▶ _Activity_:
Using the records that appear below, write out exactly the lines from the one with "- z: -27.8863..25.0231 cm" through the one with "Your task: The", keeping both end lines.

▶ _Data_:
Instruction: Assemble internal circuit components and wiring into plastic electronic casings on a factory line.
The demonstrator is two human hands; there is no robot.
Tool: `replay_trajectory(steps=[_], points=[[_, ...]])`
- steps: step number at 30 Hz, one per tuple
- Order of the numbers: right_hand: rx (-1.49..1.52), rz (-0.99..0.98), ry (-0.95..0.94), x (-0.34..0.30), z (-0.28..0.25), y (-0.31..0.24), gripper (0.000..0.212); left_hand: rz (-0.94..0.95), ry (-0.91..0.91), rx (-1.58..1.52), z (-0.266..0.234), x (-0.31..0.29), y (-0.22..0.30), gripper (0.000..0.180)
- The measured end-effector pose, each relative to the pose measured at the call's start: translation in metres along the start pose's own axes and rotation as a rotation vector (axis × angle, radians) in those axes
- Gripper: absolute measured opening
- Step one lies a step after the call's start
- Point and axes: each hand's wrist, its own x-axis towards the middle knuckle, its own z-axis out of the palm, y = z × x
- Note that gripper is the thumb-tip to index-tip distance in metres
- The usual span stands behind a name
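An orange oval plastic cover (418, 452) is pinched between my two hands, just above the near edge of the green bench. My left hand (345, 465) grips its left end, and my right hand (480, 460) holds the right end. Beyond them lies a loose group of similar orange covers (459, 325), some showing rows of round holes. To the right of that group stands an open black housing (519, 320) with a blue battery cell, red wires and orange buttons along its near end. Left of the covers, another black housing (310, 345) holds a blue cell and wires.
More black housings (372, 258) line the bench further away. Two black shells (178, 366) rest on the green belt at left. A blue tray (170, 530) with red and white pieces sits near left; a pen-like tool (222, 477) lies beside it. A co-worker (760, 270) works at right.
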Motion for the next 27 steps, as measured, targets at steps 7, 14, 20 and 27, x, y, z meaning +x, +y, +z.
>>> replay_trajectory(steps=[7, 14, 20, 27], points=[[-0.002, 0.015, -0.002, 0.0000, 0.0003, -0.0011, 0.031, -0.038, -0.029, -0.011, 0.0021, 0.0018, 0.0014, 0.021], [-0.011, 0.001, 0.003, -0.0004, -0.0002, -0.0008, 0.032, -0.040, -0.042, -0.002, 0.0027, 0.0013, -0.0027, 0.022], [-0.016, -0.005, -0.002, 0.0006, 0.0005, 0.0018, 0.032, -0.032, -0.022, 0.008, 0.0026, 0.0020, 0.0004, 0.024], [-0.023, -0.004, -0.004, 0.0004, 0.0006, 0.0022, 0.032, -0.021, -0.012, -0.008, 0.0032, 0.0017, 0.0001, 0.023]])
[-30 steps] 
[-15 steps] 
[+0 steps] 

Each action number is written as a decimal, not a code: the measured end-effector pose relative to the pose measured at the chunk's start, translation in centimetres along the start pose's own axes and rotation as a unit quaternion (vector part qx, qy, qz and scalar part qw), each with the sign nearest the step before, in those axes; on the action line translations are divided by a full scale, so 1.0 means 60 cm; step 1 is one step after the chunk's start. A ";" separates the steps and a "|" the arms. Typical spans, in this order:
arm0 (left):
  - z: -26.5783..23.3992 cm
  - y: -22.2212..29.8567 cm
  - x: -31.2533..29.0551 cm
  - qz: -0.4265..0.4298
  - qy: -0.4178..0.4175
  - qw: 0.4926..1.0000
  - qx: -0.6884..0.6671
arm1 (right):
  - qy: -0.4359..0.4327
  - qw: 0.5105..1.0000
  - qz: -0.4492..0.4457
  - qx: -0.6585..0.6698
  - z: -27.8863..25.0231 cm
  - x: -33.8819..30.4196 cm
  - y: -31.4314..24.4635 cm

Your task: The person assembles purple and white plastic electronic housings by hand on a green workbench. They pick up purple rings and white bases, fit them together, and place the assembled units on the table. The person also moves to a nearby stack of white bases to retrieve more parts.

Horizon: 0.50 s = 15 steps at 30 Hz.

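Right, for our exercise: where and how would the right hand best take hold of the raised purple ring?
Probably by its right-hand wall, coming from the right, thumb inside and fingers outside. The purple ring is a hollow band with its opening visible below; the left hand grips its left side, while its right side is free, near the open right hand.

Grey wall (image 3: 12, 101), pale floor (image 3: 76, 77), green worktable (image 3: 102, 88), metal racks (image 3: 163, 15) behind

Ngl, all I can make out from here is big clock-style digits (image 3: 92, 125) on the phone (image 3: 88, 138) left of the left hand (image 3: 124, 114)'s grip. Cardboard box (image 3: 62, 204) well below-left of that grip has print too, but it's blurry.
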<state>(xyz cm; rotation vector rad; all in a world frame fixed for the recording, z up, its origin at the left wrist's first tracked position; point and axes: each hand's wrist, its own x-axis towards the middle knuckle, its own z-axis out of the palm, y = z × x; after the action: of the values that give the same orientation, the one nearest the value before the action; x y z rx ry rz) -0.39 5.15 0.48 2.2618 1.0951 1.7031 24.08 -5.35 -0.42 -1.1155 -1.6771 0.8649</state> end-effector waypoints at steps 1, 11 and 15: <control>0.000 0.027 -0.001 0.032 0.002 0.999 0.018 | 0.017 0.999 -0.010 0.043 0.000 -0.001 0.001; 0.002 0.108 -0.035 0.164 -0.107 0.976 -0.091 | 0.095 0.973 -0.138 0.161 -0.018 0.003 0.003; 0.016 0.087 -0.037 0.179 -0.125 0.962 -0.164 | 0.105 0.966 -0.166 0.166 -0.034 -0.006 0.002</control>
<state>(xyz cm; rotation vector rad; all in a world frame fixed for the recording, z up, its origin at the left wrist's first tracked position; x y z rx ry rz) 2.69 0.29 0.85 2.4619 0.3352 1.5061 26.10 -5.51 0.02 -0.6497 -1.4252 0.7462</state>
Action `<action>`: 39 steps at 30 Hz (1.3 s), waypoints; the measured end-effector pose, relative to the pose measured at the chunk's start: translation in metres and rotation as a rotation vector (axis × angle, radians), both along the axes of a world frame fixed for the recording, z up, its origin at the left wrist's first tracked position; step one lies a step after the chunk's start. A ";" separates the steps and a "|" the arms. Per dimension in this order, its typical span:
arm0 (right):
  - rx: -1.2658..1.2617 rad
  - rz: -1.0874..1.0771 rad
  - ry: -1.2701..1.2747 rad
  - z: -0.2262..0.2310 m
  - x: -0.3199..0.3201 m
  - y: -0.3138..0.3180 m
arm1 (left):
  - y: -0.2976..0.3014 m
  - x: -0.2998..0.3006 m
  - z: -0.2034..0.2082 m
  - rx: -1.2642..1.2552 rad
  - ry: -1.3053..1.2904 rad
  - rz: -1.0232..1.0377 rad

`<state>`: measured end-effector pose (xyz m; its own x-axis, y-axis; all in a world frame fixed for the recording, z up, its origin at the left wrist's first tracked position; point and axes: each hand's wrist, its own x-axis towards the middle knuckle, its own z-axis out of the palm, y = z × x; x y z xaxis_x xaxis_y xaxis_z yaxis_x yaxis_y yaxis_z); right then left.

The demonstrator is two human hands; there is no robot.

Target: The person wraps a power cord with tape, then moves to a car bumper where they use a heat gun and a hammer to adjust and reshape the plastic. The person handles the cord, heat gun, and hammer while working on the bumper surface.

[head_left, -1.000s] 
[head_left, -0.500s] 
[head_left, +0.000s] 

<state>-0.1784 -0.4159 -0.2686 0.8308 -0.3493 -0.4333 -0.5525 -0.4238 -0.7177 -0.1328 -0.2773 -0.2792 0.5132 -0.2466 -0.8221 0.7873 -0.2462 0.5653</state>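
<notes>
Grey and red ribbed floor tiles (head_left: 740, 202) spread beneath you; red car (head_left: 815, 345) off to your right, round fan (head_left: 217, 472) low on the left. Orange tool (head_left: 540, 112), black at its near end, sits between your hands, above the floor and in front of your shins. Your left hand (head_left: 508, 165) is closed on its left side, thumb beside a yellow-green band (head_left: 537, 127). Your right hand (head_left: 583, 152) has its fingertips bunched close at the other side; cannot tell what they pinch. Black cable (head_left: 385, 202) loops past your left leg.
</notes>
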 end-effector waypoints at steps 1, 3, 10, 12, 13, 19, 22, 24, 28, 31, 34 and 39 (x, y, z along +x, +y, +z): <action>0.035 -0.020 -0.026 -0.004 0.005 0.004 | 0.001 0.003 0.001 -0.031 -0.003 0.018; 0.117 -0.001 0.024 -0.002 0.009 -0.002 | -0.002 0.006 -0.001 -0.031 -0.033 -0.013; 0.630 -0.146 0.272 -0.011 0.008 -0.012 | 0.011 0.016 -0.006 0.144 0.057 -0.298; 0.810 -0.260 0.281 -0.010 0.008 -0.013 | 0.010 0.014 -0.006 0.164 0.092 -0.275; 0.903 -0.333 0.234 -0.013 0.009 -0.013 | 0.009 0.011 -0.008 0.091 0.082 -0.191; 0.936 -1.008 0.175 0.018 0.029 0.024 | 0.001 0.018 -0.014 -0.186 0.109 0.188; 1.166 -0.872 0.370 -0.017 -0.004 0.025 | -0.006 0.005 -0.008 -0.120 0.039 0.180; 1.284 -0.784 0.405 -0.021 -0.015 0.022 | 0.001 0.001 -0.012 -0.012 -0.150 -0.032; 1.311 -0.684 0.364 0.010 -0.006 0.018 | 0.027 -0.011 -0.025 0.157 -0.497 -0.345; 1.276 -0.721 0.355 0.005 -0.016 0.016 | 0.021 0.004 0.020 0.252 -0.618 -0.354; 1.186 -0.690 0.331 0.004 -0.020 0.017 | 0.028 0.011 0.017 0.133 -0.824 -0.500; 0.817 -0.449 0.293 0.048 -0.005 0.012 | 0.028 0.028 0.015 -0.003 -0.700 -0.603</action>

▶ _Result_:
  - z: -27.8863..25.0231 cm
  - x: -33.8819..30.4196 cm
  - y: -31.4314..24.4635 cm

Your task: The person assembles purple and white plastic electronic housings by hand on a green workbench. They pick up purple rings and white bases, fit them together, and place the assembled units on the table. The person also moves to a nearby stack of white bases to retrieve more parts.

This is the complete output for the exercise.